The U.S. Coast Guard reported on January 27 that the Delta Mariner hit the bridge when it tried to pass through what is known as the recreational channel, which has a lower clearance, instead of the shipping channel, which the vessel normally used.

Reports indicate that some of the bridge's navigational lighting was inoperative at the time of the incident. Paducah television station WPSD-TV reported earlier in the week that the bridge was to be reduced to one lane on January 27 for a Kentucky Transportation Cabinet (KYTC) crew to repair the lights. KYTC spokesman Keith Todd stated that the lights facing the MV Delta Mariner were operational, and that the Coast Guard had made the lighting situation known to vessels operating on the waterway.

Kentucky Governor Steve Beshear announced that the state would immediately review all options for restoring the roadway to service. "We are grateful that this wreck caused no injuries or loss of life. Since that bridge carries 2,800 cars every day, we were very fortunate that no one was on the span at that time," said Beshear. "We'll turn our attention to a full inspection of the bridge and determine what steps we can take next to speed up the replacement of that important artery." An underwater inspection of the bridge also concluded that there was no significant damage to the piers.

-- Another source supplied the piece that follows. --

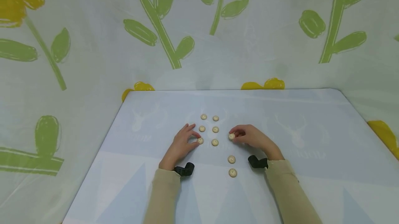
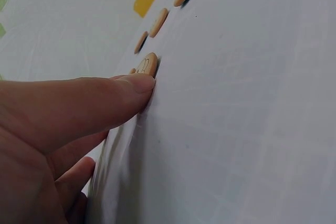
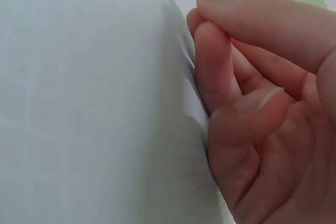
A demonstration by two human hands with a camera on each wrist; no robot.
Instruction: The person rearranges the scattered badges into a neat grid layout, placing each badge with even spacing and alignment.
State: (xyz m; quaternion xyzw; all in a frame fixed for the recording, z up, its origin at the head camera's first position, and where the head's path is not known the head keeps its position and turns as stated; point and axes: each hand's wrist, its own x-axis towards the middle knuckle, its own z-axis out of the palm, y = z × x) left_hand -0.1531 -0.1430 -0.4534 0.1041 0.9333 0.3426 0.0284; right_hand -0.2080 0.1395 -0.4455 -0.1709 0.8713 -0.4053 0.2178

An ongoing concern was the economic impact of the loss of the bridge. The collapse had an immediate impact on employees and students at Murray State University who normally crossed the bridge during their commutes. According to university officials, about 270 students who attend classes in Murray, 210 of them attending full-time, live in two counties (Trigg and Christian) for which the most direct route to campus is via the bridge. In addition, at the time of the collapse, the school's nursing students had a clinical placement in Hopkinsville, the county seat of Christian County. These individuals were forced to take a longer route to the university, increasing driving times by approximately an hour, and also increasing their fuel costs to cover the extra distance. University officials worked with students to identify and resolve problems caused by the bridge collapse.

On March 8, 2012, the Kentucky Transportation Cabinet awarded an emergency repair contract to Hall Contracting of Kentucky, Inc. The contract called for repairing and reopening the bridge before the upcoming Memorial Day weekend. The same company had also completed emergency repairs to the Sherman Minton Bridge between New Albany, Indiana and Louisville, Kentucky on a contract with the Indiana Department of Transportation. The bridge was reopened on May 25, 2012.

===The current four-lane bridge===
The new bridge opened for traffic on two lanes in summer of 2016. The old bridge was closed permanently in May 2016; on July 25, 2016, construction crews used explosives to demolish the original 1932 structure.